• _EXERCISE PROMPT_:
Copy each line of the following material exactly.
►
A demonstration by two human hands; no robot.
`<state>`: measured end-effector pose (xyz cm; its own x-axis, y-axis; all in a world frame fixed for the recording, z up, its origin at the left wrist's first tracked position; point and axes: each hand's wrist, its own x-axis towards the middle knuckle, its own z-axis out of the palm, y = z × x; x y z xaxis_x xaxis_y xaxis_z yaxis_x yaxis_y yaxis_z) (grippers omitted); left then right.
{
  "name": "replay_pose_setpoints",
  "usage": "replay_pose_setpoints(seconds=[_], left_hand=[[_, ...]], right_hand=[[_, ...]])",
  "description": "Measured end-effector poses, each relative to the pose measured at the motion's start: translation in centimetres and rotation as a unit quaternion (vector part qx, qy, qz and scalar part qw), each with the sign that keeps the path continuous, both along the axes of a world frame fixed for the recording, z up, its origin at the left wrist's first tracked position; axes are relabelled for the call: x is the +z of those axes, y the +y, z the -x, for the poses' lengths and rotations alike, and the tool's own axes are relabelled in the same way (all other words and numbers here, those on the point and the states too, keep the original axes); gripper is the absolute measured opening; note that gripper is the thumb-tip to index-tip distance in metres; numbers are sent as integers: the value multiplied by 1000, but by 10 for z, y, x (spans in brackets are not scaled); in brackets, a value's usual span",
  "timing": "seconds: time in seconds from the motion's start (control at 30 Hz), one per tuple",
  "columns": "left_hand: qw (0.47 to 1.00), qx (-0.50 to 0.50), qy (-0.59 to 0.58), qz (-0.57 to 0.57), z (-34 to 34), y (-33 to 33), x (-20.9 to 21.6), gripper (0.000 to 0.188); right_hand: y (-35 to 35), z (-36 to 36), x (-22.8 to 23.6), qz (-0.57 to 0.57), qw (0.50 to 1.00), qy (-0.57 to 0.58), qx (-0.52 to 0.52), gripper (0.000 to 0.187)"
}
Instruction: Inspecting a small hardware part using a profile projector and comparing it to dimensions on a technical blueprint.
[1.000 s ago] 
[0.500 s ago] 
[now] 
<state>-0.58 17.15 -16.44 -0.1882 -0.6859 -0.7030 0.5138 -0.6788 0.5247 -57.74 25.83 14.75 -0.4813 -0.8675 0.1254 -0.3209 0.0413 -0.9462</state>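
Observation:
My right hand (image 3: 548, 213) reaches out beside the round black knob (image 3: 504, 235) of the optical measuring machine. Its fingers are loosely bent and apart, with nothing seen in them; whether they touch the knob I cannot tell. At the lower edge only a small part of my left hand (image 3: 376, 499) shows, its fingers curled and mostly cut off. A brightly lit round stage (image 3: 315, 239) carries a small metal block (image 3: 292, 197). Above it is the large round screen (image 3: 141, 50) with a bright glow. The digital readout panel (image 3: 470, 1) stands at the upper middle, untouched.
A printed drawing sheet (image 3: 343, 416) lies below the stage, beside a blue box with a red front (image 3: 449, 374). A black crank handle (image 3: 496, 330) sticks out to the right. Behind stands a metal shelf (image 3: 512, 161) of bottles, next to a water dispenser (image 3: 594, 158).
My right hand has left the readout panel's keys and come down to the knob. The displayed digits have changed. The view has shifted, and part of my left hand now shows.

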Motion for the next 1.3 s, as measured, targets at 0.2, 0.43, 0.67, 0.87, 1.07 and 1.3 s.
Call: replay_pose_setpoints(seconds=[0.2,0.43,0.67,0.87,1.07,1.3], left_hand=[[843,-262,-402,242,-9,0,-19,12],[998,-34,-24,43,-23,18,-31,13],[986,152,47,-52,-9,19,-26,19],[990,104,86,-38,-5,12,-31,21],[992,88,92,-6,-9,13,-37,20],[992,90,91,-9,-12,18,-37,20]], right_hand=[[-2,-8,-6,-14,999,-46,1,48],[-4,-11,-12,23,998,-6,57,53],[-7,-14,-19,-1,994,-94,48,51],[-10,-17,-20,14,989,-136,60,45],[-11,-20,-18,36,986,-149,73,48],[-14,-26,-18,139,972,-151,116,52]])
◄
• _TASK OUTPUT_:
A demonstration by two human hands; no robot.
`<state>`: measured end-effector pose (xyz cm; its own x-axis, y-axis; all in a world frame fixed for the recording, z up, its origin at the left wrist's first tracked position; point and axes: each hand's wrist, its own x-axis towards the middle knuckle, its own z-axis out of the palm, y = z × x; x y z xaxis_x xaxis_y xaxis_z yaxis_x yaxis_y yaxis_z) (grippers omitted); left then right.
{
  "name": "replay_pose_setpoints",
  "usage": "replay_pose_setpoints(seconds=[_], left_hand=[[_, ...]], right_hand=[[_, ...]])",
  "description": "Measured end-effector poses, each relative to the pose measured at the motion's start: translation in centimetres and rotation as a unit quaternion (vector part qx, qy, qz and scalar part qw), each with the sign that keeps the path continuous, both along the axes of a world frame fixed for the recording, z up, its origin at the left wrist's first tracked position; axes are relabelled for the call: x is the +z of those axes, y the +y, z the -x, for the poses' lengths and rotations alike, and the tool's own axes are relabelled in the same way (all other words and numbers here, those on the point and the states too, keep the original axes); gripper is the absolute measured opening; note that gripper is the thumb-tip to index-tip distance in metres; numbers are sent as integers: the value multiplied by 1000, but by 10 for z, y, x (spans in brackets are not scaled); in brackets, a value's usual span",
  "timing": "seconds: time in seconds from the motion's start (control at 30 Hz), one per tuple",
  "columns": "left_hand: qw (0.47 to 1.00), qx (-0.50 to 0.50), qy (-0.59 to 0.58), qz (-0.57 to 0.57), z (-34 to 34), y (-33 to 33), x (-20.9 to 21.6), gripper (0.000 to 0.188); right_hand: y (-35 to 35), z (-36 to 36), x (-22.8 to 23.6), qz (-0.57 to 0.57), qw (0.50 to 1.00), qy (-0.57 to 0.58), qx (-0.52 to 0.52), gripper (0.000 to 0.187)"
}
Instruction: Inspecting a small hardware part using a profile projector and comparing it to dimensions on a technical blueprint.
[1.000 s ago] 
[0.500 s ago] 
[now] 
<state>-0.58 17.15 -16.44 -0.1882 -0.6859 -0.7030 0.5138 -0.6788 0.5247 -57.74 25.83 14.75 -0.4813 -0.8675 0.1254 -0.3209 0.0413 -0.9462</state>
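Observation:
My right hand (image 3: 548, 213) reaches out beside the round black knob (image 3: 504, 235) of the optical measuring machine. Its fingers are loosely bent and apart, with nothing seen in them; whether they touch the knob I cannot tell. At the lower edge only a small part of my left hand (image 3: 376, 499) shows, its fingers curled and mostly cut off. A brightly lit round stage (image 3: 315, 239) carries a small metal block (image 3: 292, 197). Above it is the large round screen (image 3: 141, 50) with a bright glow. The digital readout panel (image 3: 470, 1) stands at the upper middle, untouched.
A printed drawing sheet (image 3: 343, 416) lies below the stage, beside a blue box with a red front (image 3: 449, 374). A black crank handle (image 3: 496, 330) sticks out to the right. Behind stands a metal shelf (image 3: 512, 161) of bottles, next to a water dispenser (image 3: 594, 158).
My right hand has left the readout panel's keys and come down to the knob. The displayed digits have changed. The view has shifted, and part of my left hand now shows.
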
Motion for the next 1.3 s, as measured, targets at 0.2, 0.43, 0.67, 0.87, 1.07 and 1.3 s.
Call: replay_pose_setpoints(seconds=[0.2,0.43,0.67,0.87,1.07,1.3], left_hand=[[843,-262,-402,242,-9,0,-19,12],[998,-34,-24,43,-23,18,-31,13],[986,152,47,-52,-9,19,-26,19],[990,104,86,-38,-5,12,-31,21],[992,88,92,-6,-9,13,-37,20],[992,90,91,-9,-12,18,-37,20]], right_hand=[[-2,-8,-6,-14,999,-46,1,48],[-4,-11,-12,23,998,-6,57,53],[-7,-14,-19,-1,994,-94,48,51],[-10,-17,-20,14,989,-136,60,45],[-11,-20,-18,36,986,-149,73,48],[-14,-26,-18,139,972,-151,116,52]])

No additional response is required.